Cannabinoids that have been declared nonintoxicating include the following outlined in Minnesota Statutes, section 342.01, subd. 56 and Minnesota Rules, part 9810.2100, subp. 4B:   

  • Cannabichromene (CBC) 
  • Cannabidiol (CBD) 
  • Cannabigerol (CBG) 
  • Cannabinol (CBN) 

Use of a new medical delivery method for a cannabinoid product 

A medical delivery method typically refers to the specific method by which medical cannabis is administered and enters the body. The chosen method is a key factor in determining the onset (speed of effects), intensity (strength of effects), and duration (how long effects lasts) of medical cannabis use. 

Currently approved medical delivery methods 

Delivery methods that have been approved for administering medical cannabis include the following outlined in Minnesota Statutes, section 342.01, subd. 52(b), Minnesota Statutes, section 342.52, subd. 7a, and Minnesota Rules, part 9810.2100, subp. 1A

  • Inhalation via vaporization 
  • Inhalation via combustion 
  • Oral administration via ingestion 
  • Oral administration via sublingual absorption 
  • Oral administration via buccal absorption 
  • Topical or transdermal application 

Manufacture and use of an artificially derived cannabinoid 

An artificially derived cannabinoid is defined in Minnesota Statutes, section 342.01, subd. 6, as a cannabinoid extracted from a cannabis plant, cannabis flower, hemp plant, or hemp plant parts with a chemical makeup that is changed after extraction to create a different cannabinoid or other chemical compound by applying a catalyst other than heat or light. Artificially derived cannabinoid includes, but is not limited to, any tetrahydrocannabinol created from cannabidiol, but does not include cannabis concentrate, cannabis products, hemp concentrate, lower-potency hemp edibles, or hemp-derived consumer products. 

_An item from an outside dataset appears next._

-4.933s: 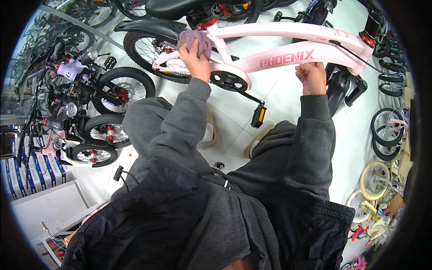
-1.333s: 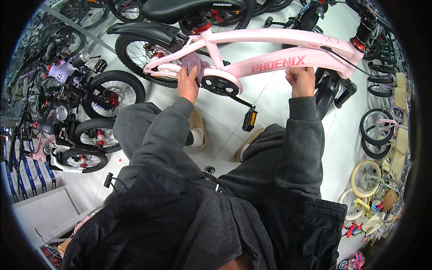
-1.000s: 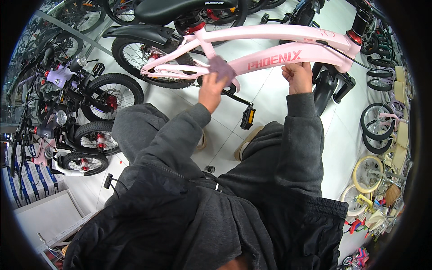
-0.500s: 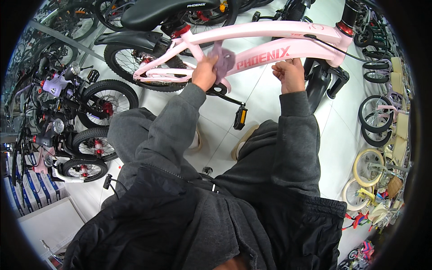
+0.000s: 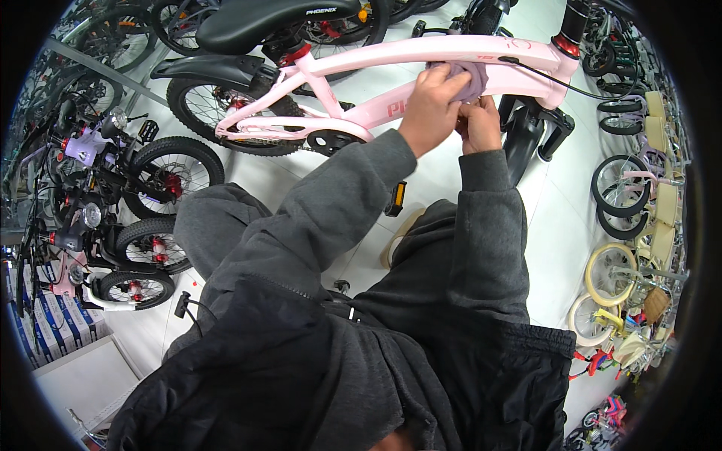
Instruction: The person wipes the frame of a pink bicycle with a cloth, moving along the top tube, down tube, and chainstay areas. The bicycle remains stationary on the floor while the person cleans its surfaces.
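A pink bicycle frame (image 5: 361, 113) with a black saddle (image 5: 272, 22) stretches across in front of me. My left hand (image 5: 435, 105) presses a bunched mauve cloth (image 5: 470, 79) against the side of the thick lower tube, covering part of the red lettering. Right beside it, at the tube's lower edge, my right hand (image 5: 479, 124) is closed with curled fingers. Whatever lies inside those fingers, if anything, is hidden. Below the frame, a pedal with an orange reflector (image 5: 399, 197) shows partly behind my left sleeve.
Several small bicycles with black tyres (image 5: 177, 177) stand close on the left. White-and-blue boxes (image 5: 60, 319) are stacked at lower left, by a pale carton (image 5: 86, 379). Along the right runs a row of children's bicycles (image 5: 620, 188). Pale floor tiles (image 5: 553, 210) lie between.
My left hand has slid the cloth rightward along the lower tube, from near the seat tube to beside my right hand. The right hand stays near the tube's lower edge.
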`<action>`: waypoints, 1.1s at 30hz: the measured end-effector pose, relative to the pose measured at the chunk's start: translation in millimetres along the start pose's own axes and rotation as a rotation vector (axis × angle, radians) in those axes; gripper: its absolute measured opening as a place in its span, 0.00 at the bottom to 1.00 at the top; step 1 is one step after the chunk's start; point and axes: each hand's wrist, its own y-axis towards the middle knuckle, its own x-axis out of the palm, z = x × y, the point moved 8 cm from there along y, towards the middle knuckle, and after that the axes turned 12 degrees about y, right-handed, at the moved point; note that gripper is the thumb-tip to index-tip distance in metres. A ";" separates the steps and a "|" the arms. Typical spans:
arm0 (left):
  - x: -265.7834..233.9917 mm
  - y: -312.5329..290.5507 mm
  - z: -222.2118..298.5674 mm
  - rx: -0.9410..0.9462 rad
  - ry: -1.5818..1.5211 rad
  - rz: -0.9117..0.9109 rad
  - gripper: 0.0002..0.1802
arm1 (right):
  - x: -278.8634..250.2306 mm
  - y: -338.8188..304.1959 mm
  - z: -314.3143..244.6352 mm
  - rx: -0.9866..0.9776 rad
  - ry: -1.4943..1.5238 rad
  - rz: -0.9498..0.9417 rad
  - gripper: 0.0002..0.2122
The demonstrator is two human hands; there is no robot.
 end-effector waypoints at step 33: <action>-4.3 -81.7 -81.0 -0.089 0.584 -0.365 0.19 | -1.4 -6.6 -5.2 -0.018 -0.070 -0.046 0.26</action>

Currently approved artificially derived cannabinoids 

Artificially derived cannabinoids that have been approved for manufacture and use include the following outlined in Minnesota Statutes, section 342.01, subd. 6, and Minnesota Rules, part 9810.2100, subp. 4B:   

  • Hemp-derived delta-9 tetrahydrocannabinol (hemp-derived Δ9-THC) for use in lower potency hemp edibles only. 

Products that will not be approved 

In accordance with Minnesota Statutes, section 342.06, subd. 1(d), cannabis products, lower-potency hemp edibles, or hemp-derived consumer products will not be approved if they: 

  • Look like or are made to resemble lollipops or ice cream. 
  • Feature images or traits of real or fictional people, animals, or fruits. 
  • Imitate products that are mainly eaten by or marketed to children. 
  • Closely resemble meat, poultry (Minnesota Statutes, section 31A.02, subd. 10) or dairy products (Minnesota Statutes, section 32D.01, subd. 7). 
  • Contain synthetic cannabinoids. 
  • Are made by adding cannabinoids, including artificially derived cannabinoids, to regular foods like candy or snacks that didn’t originally contain them. 
  • For edible products, include any ingredient [other than cannabinoid(s)] that the U.S. Food and Drug Administration hasn’t approved for use in food. 

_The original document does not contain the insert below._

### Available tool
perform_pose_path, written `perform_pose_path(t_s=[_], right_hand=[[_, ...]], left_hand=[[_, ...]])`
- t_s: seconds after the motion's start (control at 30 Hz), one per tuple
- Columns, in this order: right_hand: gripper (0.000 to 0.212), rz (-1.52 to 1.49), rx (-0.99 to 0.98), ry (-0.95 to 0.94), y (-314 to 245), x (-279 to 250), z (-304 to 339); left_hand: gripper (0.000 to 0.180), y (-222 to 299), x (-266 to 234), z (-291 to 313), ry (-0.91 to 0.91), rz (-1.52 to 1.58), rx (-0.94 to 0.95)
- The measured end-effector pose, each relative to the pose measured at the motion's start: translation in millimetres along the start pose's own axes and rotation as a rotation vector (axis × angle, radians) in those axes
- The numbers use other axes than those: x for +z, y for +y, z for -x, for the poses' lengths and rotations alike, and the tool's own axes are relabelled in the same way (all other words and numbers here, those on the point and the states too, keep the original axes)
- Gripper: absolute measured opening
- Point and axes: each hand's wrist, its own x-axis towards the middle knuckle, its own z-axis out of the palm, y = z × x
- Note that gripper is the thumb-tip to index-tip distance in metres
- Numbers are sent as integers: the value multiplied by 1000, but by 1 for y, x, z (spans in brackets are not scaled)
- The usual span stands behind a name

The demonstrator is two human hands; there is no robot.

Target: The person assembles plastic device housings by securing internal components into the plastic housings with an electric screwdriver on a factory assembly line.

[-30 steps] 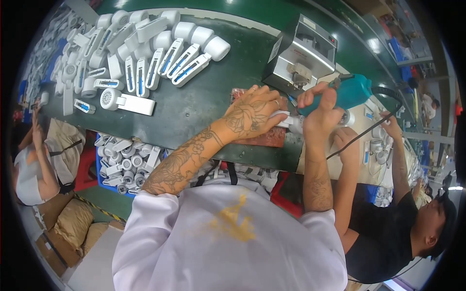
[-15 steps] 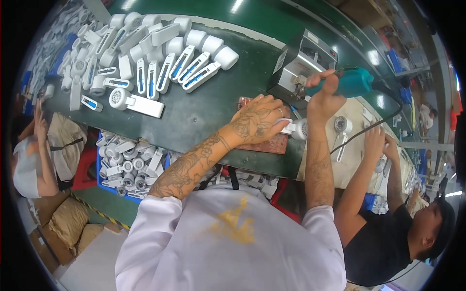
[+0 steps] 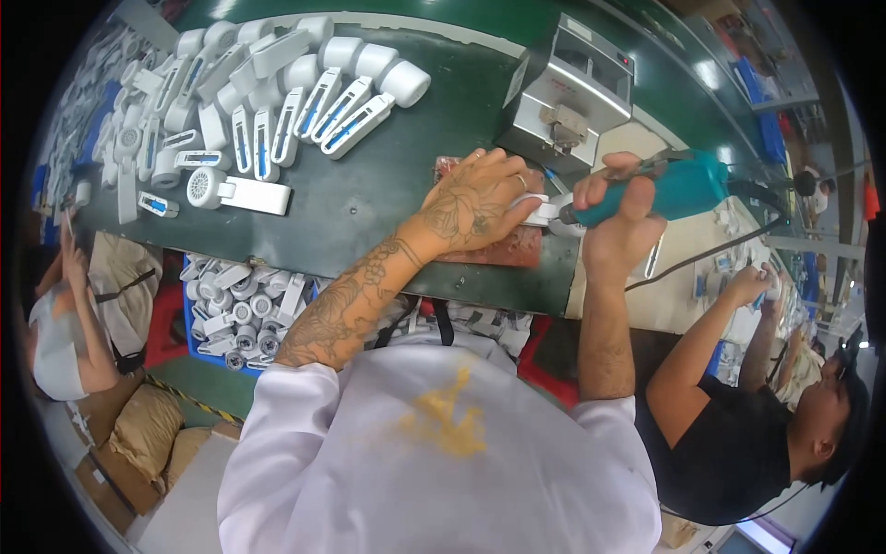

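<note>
My left hand (image 3: 472, 205) is closed over a white handheld fan (image 3: 535, 211), pressing it onto a reddish-brown pad (image 3: 508, 253). Most of the fan's handle is hidden under the palm and fingers. In my right hand (image 3: 620, 229) is a teal electric screwdriver (image 3: 688, 185), gripped round its body. It lies nearly level, its tip pointing left at the fan, close to where the handle joins the head. Whether the tip touches the fan I cannot make out.
Behind the pad stands a grey metal machine (image 3: 572, 97). White fans (image 3: 355, 115), several with blue inside their open handles, crowd the bench's left side. A blue crate (image 3: 192, 323) of fan parts sits below. To the right, a co-worker in black (image 3: 729, 452) handles parts.
My right hand has lowered the screwdriver from beside the machine to the fan, turning its tip toward it. The left hand keeps its hold. The co-worker's hands have moved right.
</note>
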Motion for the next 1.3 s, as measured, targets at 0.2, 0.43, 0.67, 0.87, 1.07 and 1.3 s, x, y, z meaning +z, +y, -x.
perform_pose_path(t_s=[0.2,0.43,0.67,0.87,1.07,1.3], right_hand=[[48,-94,-21,16,6,-2,3],[49,-159,-34,-25,-1,-8,6],[55,-55,25,-3,13,-8,13],[49,-72,8,-8,20,-8,9],[50,-87,0,16,23,-4,7],[51,-394,117,153,8,-31,41]], left_hand=[[26,0,1,1,-17,32,-15],[25,3,1,0,-29,33,-20],[21,4,3,2,0,-9,-6],[20,5,-1,-4,-26,9,-7],[18,2,-6,-6,44,-19,47],[29,25,-15,12,-63,-268,292]])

Petition decision timeline 

By Dec. 1 of the year in which OCM receives the petition, OCM will notify the petitioner of the decision regarding the petition and publish the decision on the OCM website. 

This website will be updated with more information closer to the submission window, including the petition submission link and detailed petition review criteria.